Predicting Cranial Lesion Progression with a Multimodal Seq2Seq Attention Model
摘要
Advances in artificial intelligence are reshaping neurocritical care by enabling predictive models that support timely and informed clinical decisions. This paper introduces a hybrid multimodal Seq2Seq-NLP architecture that integrates structured time-series data with unstructured clinical narratives to forecast cranial lesion progression. The model leverages a hierarchical attention mechanism to dynamically fuse temporal and semantic features, enhancing both predictive performance and interpretability. Evaluated on four datasets—MIMIC-IV, eICU, TBIcare, and a real-world cohort from Charles Nicolle Hospital of Tunis (CNHT)—the model outperformed conventional baselines, achieving MAE scores between 0.24 and 0.27, RMSE from 0.31 to 0.35, and AUC values ranging from 0.86 to 0.89. An F1-score improvement of 14% and a Cohen’s Kappa of 0.82 on CNHT data confirm its robustness and clinical agreement.

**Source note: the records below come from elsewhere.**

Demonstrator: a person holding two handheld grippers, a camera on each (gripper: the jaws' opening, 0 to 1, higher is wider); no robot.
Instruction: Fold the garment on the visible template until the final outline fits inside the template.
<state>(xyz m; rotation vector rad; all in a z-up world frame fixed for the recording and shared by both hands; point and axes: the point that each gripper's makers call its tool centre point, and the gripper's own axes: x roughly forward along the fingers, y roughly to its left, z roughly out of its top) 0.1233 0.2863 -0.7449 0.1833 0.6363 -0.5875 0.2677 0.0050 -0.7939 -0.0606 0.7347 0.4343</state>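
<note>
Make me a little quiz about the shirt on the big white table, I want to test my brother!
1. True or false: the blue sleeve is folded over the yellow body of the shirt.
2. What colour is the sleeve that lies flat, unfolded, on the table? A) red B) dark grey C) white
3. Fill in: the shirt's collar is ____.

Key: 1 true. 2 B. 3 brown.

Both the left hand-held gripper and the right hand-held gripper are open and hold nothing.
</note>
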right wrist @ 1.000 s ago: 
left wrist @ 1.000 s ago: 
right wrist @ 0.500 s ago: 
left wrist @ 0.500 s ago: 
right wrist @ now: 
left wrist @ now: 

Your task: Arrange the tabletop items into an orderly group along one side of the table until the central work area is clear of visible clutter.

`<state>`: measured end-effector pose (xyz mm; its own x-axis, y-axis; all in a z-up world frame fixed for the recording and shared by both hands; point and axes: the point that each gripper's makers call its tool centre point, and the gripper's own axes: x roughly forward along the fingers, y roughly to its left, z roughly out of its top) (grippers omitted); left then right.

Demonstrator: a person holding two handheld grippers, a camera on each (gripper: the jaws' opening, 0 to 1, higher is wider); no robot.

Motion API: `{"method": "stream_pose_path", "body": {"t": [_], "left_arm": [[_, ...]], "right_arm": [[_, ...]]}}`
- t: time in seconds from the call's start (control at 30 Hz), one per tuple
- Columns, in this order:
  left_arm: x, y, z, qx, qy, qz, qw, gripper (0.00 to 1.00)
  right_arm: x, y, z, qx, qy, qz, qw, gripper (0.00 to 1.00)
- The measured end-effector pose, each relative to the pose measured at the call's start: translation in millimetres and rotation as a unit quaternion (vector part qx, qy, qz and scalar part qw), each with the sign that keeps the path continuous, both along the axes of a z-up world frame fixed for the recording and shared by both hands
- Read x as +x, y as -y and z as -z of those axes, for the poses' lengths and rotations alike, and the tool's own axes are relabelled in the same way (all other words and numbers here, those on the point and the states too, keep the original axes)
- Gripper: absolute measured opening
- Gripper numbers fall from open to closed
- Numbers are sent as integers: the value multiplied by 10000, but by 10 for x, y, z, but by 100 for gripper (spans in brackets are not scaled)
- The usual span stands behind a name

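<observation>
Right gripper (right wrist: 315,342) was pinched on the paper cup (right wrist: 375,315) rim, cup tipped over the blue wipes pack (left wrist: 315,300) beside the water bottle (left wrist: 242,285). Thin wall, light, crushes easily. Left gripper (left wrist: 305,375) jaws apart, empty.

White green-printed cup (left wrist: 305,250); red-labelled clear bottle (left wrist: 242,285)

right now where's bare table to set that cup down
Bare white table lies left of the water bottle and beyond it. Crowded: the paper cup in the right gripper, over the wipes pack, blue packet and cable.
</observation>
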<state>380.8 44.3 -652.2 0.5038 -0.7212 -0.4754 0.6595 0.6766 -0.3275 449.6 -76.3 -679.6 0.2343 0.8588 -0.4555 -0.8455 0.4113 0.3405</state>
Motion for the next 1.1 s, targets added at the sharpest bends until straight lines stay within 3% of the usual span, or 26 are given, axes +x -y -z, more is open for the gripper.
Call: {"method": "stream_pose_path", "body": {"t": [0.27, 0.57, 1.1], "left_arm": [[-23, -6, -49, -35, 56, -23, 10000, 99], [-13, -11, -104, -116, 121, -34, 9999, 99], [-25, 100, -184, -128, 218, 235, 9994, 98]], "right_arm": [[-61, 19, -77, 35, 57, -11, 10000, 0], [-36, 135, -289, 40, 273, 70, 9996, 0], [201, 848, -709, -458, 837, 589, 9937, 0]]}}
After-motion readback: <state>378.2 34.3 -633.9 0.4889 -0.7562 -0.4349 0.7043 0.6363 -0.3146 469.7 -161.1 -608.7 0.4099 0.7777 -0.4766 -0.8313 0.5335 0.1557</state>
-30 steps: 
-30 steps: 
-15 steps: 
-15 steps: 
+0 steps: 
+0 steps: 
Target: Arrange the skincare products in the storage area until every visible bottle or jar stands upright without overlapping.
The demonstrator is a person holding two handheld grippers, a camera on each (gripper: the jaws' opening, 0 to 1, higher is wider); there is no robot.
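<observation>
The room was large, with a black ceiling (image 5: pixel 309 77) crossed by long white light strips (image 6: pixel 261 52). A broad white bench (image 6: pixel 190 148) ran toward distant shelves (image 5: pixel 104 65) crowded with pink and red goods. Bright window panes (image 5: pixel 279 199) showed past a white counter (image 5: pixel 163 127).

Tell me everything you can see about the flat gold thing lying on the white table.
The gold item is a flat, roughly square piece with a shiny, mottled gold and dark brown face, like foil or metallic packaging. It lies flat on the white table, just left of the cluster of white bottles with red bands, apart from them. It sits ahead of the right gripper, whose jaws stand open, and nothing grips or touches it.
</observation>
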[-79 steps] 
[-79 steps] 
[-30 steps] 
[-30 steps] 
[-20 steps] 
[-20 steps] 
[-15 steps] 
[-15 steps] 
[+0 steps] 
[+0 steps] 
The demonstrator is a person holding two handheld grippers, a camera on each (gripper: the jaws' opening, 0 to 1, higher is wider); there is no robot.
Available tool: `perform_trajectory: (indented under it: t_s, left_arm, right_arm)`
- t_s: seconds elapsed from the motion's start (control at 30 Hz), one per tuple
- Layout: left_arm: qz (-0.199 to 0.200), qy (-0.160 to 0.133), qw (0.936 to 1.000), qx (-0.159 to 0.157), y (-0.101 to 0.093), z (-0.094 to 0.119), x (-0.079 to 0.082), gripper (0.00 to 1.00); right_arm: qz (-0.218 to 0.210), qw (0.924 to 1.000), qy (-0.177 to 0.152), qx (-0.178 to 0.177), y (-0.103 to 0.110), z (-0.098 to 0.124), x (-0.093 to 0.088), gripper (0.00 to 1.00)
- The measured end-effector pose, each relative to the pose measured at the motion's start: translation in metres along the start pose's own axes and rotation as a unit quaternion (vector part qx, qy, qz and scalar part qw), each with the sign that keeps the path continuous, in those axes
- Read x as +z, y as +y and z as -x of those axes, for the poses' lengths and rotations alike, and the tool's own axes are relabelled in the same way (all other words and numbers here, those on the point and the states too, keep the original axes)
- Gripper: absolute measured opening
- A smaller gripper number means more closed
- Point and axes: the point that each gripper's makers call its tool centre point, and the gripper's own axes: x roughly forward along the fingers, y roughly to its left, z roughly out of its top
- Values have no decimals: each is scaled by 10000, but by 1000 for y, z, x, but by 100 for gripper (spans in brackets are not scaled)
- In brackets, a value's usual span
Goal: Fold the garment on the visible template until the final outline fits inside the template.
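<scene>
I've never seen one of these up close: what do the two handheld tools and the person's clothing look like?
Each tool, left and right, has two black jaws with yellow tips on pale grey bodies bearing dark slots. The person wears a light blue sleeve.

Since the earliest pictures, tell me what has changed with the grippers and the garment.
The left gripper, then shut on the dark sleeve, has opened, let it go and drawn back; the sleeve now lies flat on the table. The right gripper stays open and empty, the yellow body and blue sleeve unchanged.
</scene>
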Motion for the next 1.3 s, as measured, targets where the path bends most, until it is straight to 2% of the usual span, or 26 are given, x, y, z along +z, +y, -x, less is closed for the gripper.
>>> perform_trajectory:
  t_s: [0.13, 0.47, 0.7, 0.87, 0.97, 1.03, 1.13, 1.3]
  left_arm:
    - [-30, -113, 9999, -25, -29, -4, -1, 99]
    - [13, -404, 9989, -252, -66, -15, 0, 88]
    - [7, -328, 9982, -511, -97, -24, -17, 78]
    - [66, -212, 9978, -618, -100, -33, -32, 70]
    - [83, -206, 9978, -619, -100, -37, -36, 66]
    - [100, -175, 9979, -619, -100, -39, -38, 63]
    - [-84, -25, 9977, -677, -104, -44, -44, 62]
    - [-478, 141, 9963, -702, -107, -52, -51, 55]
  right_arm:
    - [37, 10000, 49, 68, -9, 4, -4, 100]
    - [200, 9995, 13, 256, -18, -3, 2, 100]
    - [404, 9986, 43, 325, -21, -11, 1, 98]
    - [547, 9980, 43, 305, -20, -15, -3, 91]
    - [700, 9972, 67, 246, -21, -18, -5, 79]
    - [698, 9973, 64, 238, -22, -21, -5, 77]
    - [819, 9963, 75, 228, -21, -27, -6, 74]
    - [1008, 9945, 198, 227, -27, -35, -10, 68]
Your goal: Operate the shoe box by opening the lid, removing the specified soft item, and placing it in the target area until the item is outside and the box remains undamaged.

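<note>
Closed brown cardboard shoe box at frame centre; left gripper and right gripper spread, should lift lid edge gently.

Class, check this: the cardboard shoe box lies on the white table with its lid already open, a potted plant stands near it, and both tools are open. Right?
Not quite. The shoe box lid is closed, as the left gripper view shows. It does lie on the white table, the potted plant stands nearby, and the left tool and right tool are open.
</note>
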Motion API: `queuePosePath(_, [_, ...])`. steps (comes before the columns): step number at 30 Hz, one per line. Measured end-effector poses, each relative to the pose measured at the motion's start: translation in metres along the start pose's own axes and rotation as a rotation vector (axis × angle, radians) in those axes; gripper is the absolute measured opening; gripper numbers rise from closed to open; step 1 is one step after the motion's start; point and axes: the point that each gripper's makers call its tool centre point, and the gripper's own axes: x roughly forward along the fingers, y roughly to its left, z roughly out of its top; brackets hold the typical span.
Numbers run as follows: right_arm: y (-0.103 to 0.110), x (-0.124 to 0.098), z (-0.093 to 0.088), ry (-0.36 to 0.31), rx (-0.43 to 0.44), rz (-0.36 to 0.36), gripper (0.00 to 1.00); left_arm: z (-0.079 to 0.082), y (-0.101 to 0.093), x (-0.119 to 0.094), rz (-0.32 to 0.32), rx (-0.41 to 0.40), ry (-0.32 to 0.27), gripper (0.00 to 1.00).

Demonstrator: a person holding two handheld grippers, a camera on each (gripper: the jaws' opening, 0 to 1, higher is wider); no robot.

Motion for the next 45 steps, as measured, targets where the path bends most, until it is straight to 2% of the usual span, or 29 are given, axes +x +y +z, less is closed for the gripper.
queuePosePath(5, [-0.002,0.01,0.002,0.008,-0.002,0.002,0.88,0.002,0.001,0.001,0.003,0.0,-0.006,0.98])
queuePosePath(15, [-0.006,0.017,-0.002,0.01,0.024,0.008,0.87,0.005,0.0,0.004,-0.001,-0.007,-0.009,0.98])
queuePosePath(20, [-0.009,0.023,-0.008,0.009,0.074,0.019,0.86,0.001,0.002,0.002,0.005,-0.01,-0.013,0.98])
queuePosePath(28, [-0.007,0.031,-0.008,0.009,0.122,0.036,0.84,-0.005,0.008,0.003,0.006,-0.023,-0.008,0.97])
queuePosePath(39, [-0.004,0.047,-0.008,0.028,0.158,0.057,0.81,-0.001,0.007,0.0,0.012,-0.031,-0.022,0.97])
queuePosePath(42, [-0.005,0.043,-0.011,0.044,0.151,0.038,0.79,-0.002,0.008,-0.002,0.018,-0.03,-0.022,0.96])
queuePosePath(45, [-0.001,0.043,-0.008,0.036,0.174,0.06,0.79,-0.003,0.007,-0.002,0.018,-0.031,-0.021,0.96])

Furthermore, attention-based analysis highlights the interpretability of predictions, emphasizing the role of radiology reports and physiological signals as key indicators. Fairness analysis across demographic subgroups revealed potential disparities in predictive performance, which were addressed through stratified sampling and subgroup-aware loss reweighting to promote more equitable model behavior. Overall, this work demonstrates the potential of interpretable multimodal AI systems to support risk stratification and personalized care in neurocritical settings.